There's all kinds of open questions.

On the other hand, there's kind of no clues to the answers within the standard model.

So we're on a hunt now, seeing whether the predictions, because of the Higgs discovery, we now have real predictions of what physics should look like at the Large Hadron Collider.

And of course, we're testing those, we're making measurements and confronting them with the theory with the data.

But we're also looking for bits where it doesn't agree because they might be the thread that helps us unravel some of these other puzzles.

So, we have a theory.

We should perhaps describe what the standard model is.

So, it's a theory, a mathematical theory.

I thought I'd done that.

It's just those particles that we went through before.
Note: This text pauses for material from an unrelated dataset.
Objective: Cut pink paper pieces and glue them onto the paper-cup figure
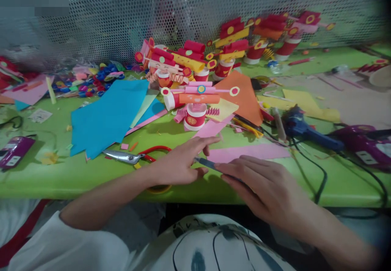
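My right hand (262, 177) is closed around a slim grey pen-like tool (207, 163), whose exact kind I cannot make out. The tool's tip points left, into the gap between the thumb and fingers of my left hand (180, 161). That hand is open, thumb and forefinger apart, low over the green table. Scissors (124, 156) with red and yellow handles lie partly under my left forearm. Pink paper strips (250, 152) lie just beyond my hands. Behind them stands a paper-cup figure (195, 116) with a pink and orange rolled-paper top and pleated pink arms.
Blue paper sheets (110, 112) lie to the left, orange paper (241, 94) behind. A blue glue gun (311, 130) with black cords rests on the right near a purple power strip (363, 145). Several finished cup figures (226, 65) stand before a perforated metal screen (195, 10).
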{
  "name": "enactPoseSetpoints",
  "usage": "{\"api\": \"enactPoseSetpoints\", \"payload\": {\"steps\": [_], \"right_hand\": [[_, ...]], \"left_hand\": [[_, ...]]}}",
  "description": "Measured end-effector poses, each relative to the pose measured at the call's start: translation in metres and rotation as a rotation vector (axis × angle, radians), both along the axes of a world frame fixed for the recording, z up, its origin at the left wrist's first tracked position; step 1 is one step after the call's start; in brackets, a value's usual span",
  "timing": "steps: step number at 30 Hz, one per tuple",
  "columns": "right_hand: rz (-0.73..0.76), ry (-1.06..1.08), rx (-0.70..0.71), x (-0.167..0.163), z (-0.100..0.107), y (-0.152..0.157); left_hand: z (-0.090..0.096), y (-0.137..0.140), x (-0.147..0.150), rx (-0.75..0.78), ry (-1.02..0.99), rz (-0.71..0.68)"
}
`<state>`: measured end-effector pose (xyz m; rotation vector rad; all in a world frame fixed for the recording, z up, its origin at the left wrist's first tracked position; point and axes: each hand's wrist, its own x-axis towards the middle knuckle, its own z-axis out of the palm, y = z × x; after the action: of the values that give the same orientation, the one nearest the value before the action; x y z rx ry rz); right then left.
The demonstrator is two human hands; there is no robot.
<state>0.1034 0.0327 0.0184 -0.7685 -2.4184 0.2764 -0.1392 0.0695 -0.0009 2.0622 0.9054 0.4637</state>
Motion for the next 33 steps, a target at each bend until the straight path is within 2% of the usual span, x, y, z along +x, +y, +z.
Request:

No, but when you talk about a theory, so we have a theory that we can use to predict what happens when we bang protons together at the Large Hadron Collider.

Yeah.

And it's completely consistent with every measurement we've made, high-precision measurements.

However, we're in the position where it doesn't describe everything at all.

So it's kind of like almost segmented off from the problems that we see.

And you kind of focus naturally on the bits where it doesn't work, which are the astrophysical observations, dark matter, for instance, that it doesn't work on.

This is back to what I was saying about the Sudoku, basically, that you've got this whole thing nearly filled in, and you've got one bit that doesn't work, and you're concentrating on that bit, but you've got to keep all the other bits right at the same time.

What about the problem of when you get

the gap between, say, theory versus technology.

So you come up with a theory, and then you go, oh,

the stuff doesn't exist.

The machines that we need,

we can't even as yet imagine how to interrogate that particular part of the universe.

So I'm wondering about from either of you that moment where you go, we just haven't worked out how to investigate this, but we've got it on paper.

Yeah.

Yeah, I want a liquid mirror on the dark side of the moon, please.

See, knowing what you want is

half the value of the market.

It can happen.

And there is technology now which builds mirrors out of liquid mercury.

And

it's okay, dark side of the moon, so don't worry about mercury contamination.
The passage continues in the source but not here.